Submitted by yellow dog in NJ on Thu, 06/25/2009 - 16:59.

I thought the econ-enlightened  would love it. In any case, just to share a few thoughts around the net on the article :

 

 Taibbi sorts through the history of Goldman and its “engineering” of this country’s financial bubbles - from the Great Depression to the Tech Bust:

It was as if banks like Goldman were wrapping ribbons around watermelons, tossing them out 50-story windows and opening the phones for bids. In this game you were a winner only if you took your money out before the melon hit the pavement.

From the Housing Crash to the Oil Spike to the Great Bailout to…

Well, I won’t spoil the ending.

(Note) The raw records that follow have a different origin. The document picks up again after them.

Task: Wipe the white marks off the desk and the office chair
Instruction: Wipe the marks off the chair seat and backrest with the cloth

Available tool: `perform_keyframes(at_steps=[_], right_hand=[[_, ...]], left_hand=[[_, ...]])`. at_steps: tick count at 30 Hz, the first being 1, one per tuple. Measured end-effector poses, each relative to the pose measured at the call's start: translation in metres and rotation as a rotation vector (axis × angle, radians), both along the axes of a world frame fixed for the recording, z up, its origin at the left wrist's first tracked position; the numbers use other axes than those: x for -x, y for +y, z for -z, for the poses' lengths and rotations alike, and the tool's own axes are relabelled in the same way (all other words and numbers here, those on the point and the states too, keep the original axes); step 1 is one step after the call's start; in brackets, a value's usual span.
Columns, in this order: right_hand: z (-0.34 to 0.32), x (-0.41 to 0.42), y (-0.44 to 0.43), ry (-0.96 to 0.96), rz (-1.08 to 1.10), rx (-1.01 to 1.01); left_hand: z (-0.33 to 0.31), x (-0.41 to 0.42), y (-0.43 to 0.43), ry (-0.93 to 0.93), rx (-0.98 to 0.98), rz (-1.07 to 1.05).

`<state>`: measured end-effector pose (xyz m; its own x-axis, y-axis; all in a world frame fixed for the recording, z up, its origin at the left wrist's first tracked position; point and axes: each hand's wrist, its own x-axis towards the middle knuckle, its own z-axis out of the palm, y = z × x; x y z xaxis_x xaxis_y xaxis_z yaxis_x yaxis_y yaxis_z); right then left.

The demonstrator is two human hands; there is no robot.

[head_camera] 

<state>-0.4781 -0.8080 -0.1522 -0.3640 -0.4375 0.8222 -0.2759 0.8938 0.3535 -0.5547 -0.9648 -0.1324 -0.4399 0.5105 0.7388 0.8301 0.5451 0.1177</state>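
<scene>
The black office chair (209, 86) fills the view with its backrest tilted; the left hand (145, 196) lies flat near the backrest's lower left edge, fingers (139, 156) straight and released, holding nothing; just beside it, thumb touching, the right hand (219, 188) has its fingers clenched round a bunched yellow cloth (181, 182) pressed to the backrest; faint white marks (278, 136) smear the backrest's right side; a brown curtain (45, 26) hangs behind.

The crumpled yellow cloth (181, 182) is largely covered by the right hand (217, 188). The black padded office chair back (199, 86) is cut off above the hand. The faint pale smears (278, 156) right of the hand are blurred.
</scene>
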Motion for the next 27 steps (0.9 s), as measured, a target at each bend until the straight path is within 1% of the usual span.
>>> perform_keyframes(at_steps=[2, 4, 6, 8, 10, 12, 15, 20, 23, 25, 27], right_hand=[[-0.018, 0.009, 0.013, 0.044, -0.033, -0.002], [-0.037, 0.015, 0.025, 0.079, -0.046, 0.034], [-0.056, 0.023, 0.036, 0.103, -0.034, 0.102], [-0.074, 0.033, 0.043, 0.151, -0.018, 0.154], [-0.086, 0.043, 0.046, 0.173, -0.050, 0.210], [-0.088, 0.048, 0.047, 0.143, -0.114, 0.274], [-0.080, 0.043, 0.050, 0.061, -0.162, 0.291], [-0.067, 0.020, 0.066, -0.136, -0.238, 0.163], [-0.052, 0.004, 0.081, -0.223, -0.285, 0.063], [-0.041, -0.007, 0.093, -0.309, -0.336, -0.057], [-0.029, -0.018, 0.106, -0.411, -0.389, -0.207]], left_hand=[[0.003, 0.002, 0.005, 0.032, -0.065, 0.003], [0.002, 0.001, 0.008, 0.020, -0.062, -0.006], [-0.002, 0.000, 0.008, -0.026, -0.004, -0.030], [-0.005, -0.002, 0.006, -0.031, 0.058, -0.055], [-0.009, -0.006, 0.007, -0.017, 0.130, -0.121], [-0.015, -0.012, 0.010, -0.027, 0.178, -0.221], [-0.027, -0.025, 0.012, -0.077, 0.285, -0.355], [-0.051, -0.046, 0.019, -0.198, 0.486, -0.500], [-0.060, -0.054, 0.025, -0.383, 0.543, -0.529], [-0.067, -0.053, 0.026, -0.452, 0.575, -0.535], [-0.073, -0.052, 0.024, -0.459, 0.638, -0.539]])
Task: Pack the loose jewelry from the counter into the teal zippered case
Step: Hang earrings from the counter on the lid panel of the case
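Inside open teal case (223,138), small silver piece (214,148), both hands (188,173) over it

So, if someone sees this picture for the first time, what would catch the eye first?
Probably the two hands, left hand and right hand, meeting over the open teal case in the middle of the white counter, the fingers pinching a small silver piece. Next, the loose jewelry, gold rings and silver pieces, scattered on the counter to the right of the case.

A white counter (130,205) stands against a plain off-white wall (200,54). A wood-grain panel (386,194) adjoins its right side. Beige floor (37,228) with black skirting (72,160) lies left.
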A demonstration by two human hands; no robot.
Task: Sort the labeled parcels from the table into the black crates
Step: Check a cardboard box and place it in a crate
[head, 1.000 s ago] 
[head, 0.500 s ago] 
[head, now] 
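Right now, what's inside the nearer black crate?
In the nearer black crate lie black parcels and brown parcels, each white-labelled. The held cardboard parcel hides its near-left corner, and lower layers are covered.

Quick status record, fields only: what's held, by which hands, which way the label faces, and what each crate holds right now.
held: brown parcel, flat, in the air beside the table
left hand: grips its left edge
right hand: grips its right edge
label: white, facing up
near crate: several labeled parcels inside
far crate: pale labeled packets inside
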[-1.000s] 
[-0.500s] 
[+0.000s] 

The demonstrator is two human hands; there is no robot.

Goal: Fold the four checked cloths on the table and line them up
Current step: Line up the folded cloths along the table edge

But Taibbi says Goldman is about to do it again. 

PRI: Marketplace ScratchPad

  Rubin was the prototypical Goldman banker. He was probably born in a $4,000 suit, he had a face that seemed permanently frozen just short of an apology for being so much smarter than you, and he exuded a Spock-like, emotion-neutral exterior; the only human feeling you could imagine him experiencing was a nighmare about being forced to fly coach.

Taibbi makes the case that it’s not just wheat futures which have been overrun by index speculation, but commodities in general and oil in particular. Indeed, Taibbi puts Goldman, Zelig-like, at the center of no fewer than four speculative bubbles: one in the 1920s in which Goldman-controlled entities ended up losing an astonishing $475 billion in today’s dollars; the tech bubble; the housing bubble; and the oil-price bubble ending in 2008. He calls the US “a gangster state, running on gangster economics”, and is very explicit about exactly who he thinks the gangsters are. (Clue: they paid just $14 million in tax on $2 billion in 2008 profits.)

 

Felix Salmon: Reuters

 I’m starting to run out of room here. But if you’re interested in these issues and learning more about Goldman Sach’s involvement in our Federal Government, I STRONGLY urge you to read Matt Taibbi’s recent expose on the firm in Rolling Stone magazine. Be forewarned, you will be infuriated by what Taibbi reveals. But if it gets people contacting their local representatives and Senators asking why we haven’t launched any investigations into Paulson’s allocation of public funds.
Seeking Alpha: The Fourth Branch of the US Government

 Click on the full screen icon for easier reading - or if you don't like Scribd, the issue of RS just came out.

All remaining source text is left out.